Date: Thu, 26 May 2011 14:30:24 +0900
From: KAMEZAWA Hiroyuki <kamezawa.hiroyu@jp.fujitsu.com>
To: KAMEZAWA Hiroyuki <kamezawa.hiroyu@jp.fujitsu.com>
Cc: "linux-mm@kvack.org" <linux-mm@kvack.org>,
        "linux-kernel@vger.kernel.org" <linux-kernel@vger.kernel.org>,
        "akpm@linux-foundation.org" <akpm@linux-foundation.org>,
        Ying Han <yinghan@google.com>,
        "nishimura@mxp.nes.nec.co.jp" <nishimura@mxp.nes.nec.co.jp>,
        "balbir@linux.vnet.ibm.com" <balbir@linux.vnet.ibm.com>,
        Tejun Heo <tj@kernel.org>
Subject: [RFC][PATCH v3 7/10] workqueue: add WQ_IDLEPRI
Message-Id: <20110526143024.7f66e797.kamezawa.hiroyu@jp.fujitsu.com>
In-Reply-To: <20110526141047.dc828124.kamezawa.hiroyu@jp.fujitsu.com>
References: <20110526141047.dc828124.kamezawa.hiroyu@jp.fujitsu.com>
Organization: FUJITSU Co. LTD.
Mime-Version: 1.0
Content-Type: text/plain; charset=US-ASCII
Content-Transfer-Encoding: 7bit
Sender: linux-kernel-owner@vger.kernel.org
Content-Length: 12589
Lines: 360


When this idea came to me, I wonder which is better to maintain memcg's thread
pool or add support in workqueue for generic use. In genral, I feel enhancing
genric one is better...so, wrote this one.
==
This patch adds a new workqueue class as WQ_IDLEPRI.

The worker thread for this workqueue will have SCHED_IDLE scheduling
policy and don't use (too much) CPU if there are other active threads.
IOW, unless the system is idle, work will not progress.

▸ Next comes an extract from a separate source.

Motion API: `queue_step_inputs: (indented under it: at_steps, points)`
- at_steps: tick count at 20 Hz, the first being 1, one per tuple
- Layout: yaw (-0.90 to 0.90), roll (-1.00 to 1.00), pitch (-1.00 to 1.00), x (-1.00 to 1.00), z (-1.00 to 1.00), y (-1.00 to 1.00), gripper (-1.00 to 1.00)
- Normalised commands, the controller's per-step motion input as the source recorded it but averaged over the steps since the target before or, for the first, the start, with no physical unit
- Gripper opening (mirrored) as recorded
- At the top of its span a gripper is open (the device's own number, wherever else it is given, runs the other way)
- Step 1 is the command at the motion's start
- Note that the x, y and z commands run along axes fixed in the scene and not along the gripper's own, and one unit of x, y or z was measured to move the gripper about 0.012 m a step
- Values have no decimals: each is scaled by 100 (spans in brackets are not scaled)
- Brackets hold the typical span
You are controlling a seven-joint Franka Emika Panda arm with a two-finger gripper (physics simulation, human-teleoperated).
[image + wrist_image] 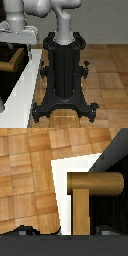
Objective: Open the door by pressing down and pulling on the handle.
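Ext. view: one robot arm (pixel 45 10), pale grey, enters from the top and bends toward the exterior view's left. It rises out of one black pedestal (pixel 65 75) (tall column on a splayed base with several knobbed feet) standing on the wood parquet floor (pixel 107 70). One white frame (pixel 22 95) runs diagonally along the exterior view's left edge. Inside it, one very dark panel, the door (pixel 7 75), partly cut off by the picture border. One brass-brown handle (pixel 15 59) shows as a short bar against the dark panel, just under the arm's wrist block. One gripper (pixel 15 37), grey-white, sits directly above the handle; its fingers are too blurred here to separate, so contact can't be told from this view.

Wrist view: one handle (pixel 90 188), T-shaped as seen: a horizontal round bar w/ a stub running off it toward the camera. It fills the frame centre, v. close to the lens. Behind it, a white frame strip (pixel 62 183), the dark door surface (pixel 112 208), and parquet beyond. Two dark grey fingertips (pixel 22 231) poke in at the picture edge, one on each side of the stub, set apart w/ the stub between them (touching or not: can't tell).
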Motion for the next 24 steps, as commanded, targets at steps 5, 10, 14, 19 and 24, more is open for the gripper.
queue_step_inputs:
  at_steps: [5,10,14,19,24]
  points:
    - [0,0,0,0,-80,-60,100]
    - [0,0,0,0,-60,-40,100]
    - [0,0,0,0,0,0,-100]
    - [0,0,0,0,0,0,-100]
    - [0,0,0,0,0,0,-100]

Considering to schedule an asynchronous work which can be a help
for reduce latency of applications, it's good to use idle time
of the system. The CPU time which was used by application's context
will be moved to fill idle time of the system.

Applications can hide its latency by shifting cpu time for a work
to be done in idle time. This will be used by memory cgroup to hide
memory reclaim latency.

I may miss something...any comments are welcomed.

NOTE 1: SCHED_IDLE is just a lowest priority of SCHED_OTHER.
NOTE 2: It may be better to add cond_resched() in worker thread somewhere..
        but I couldn't find where is the best.

Signed-off-by: KAMEZAWA Hiroyuki <kamezawa.hiroyu@jp.fujitsu.com>
---
 Documentation/workqueue.txt |   10 ++++
 include/linux/workqueue.h   |    8 ++-
 kernel/workqueue.c          |  101 +++++++++++++++++++++++++++++++++-----------
 mm/memcontrol.c             |    3 -
 4 files changed, 93 insertions(+), 29 deletions(-)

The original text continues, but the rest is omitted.